[WHAT IS EXPECTED]:
Pick out each line of the records in which the word "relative" appears.

[SOURCE DATA]:
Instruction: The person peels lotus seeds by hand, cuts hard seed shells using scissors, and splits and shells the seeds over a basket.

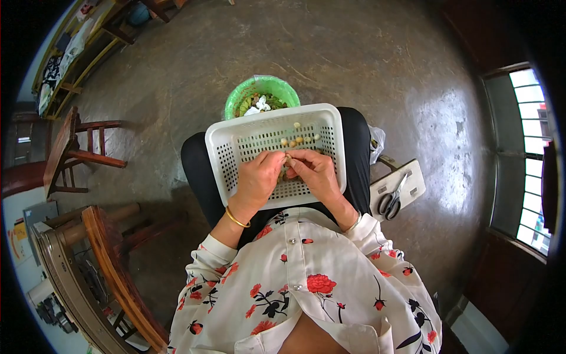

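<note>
A white slotted plastic basket (216,137) rests across my lap. Several small round yellowish-brown pieces (299,140), perhaps nuts or fruits, lie in its far half, and more brownish ones are partly hidden under my hands. Over the middle of the basket, my left hand (259,176) and my right hand (315,174) meet at the fingertips. Both are closed in a pinch around one small roundish piece (288,157), mostly covered by the fingers. I cannot make out its kind.
Beyond the basket stands a green bin (236,97) holding scraps and white tissue. To the right, black-handled scissors (389,205) lie on a low board (413,184) beside a clear plastic bag (377,141). Wooden chairs (71,150) stand on the left.
</note>
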### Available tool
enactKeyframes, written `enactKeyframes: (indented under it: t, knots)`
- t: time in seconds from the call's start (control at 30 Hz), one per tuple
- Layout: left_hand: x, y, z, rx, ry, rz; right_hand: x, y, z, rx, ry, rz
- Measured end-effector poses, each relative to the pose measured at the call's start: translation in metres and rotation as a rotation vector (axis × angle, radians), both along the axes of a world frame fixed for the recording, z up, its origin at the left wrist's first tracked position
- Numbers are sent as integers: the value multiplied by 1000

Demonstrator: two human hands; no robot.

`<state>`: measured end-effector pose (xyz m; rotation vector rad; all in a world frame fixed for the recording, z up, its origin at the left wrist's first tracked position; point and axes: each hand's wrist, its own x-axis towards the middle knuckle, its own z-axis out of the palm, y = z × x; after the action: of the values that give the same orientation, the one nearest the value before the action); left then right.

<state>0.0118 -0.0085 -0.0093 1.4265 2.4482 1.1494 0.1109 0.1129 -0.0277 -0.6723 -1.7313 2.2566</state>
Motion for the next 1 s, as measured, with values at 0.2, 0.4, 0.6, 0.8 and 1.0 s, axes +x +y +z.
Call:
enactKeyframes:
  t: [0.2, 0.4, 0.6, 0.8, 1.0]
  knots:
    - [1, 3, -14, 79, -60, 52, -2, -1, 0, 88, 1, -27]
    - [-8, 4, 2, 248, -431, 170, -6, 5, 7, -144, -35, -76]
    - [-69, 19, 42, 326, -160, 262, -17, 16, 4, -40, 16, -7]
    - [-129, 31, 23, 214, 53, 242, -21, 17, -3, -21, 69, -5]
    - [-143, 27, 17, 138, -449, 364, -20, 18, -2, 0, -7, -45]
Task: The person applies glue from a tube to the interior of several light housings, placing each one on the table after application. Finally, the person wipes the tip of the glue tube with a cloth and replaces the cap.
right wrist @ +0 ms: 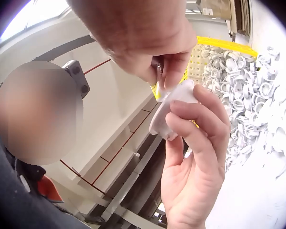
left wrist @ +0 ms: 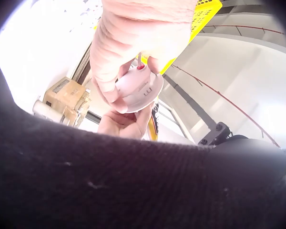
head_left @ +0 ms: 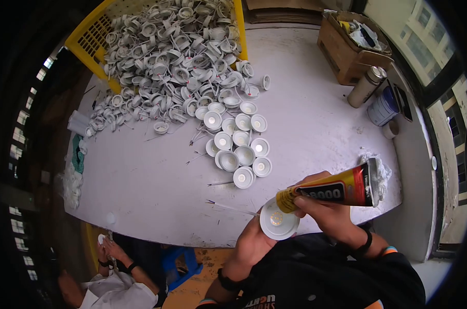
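Note:
A round white downlight point(head_left: 279, 220) with a yellowish LED disc in its middle lies in my left hand point(head_left: 253, 243), the fingers curled about its rim and back. Its thin cable stretches out to the left over the table. My right hand point(head_left: 329, 216) grips a glue tube point(head_left: 339, 188) with a black, red and yellow label, its narrow end pointing down at the lamp's face. In the right wrist view, the tube's nozzle point(right wrist: 160, 94) is right at the lamp point(right wrist: 175, 107). The left wrist view shows the lamp's back point(left wrist: 138, 88) with a red spot where the cable enters.
Several finished-looking downlights point(head_left: 244, 154) stand grouped mid-table. Behind them, a heap of white lamp housings point(head_left: 177, 67) spills from a yellow crate point(head_left: 244, 31). A cardboard box point(head_left: 342, 54), flask point(head_left: 366, 87) and tub point(head_left: 383, 107) line the right side. Another person's hands point(head_left: 112, 251) are at lower left.

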The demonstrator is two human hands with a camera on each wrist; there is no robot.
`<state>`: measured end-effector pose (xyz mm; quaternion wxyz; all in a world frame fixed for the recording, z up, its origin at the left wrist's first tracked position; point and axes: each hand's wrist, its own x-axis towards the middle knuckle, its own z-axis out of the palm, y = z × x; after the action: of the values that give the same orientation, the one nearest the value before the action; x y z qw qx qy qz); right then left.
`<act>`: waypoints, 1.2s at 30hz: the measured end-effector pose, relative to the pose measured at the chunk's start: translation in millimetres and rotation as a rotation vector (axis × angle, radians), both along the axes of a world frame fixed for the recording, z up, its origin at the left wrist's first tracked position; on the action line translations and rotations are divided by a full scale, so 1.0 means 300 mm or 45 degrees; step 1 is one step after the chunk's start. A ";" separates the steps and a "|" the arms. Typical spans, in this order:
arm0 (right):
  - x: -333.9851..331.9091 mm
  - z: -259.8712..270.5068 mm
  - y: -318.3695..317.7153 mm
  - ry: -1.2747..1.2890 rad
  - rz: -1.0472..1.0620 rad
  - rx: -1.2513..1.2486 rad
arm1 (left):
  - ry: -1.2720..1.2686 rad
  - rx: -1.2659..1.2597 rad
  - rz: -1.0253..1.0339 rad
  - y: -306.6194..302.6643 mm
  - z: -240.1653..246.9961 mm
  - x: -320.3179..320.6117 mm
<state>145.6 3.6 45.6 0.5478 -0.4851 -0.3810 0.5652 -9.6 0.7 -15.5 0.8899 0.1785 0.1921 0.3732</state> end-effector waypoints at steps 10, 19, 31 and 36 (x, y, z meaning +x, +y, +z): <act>0.069 -0.046 0.009 -0.009 -0.245 -0.062 | 0.650 -0.174 0.614 0.210 -0.352 -0.406; 0.092 -0.080 0.054 0.012 -0.318 -0.118 | 1.059 -0.539 1.024 0.382 -0.667 -0.785; 0.113 -0.126 0.153 0.068 -0.462 -0.181 | 1.442 0.150 0.650 0.633 -0.415 -0.368; 0.116 -0.133 0.180 0.088 -0.495 -0.199 | 2.291 0.887 0.808 0.911 -0.514 -0.203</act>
<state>180.5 57.5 5.5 0.6198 -0.5709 -0.2163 0.4930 -70.5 274.0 -169.8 0.1735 0.5834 0.7098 0.3545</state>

[SOLUTION FOR THIS PROBLEM]:
- Measured end-effector poses, each relative to the pose measured at the call's start: translation in metres and rotation as a rotation vector (axis × angle, radians), both along the axes of a world frame fixed for the recording, z up, its origin at the left wrist's first tracked position
`<act>`: waypoints, 1.2s at 30hz: the measured end-effector pose, relative to the pose measured at the chunk's start: translation in millimetres and rotation as a rotation vector (axis × angle, radians), both along the axes of a world frame fixed for the recording, z up, its origin at the left wrist's first tracked position; on the action line translations and rotations are divided by a full scale, so 1.0 means 300 mm or 45 degrees; step 1 is one step after the chunk's start. A ";" separates the steps and a "|" the arms. Typical spans, in this order:

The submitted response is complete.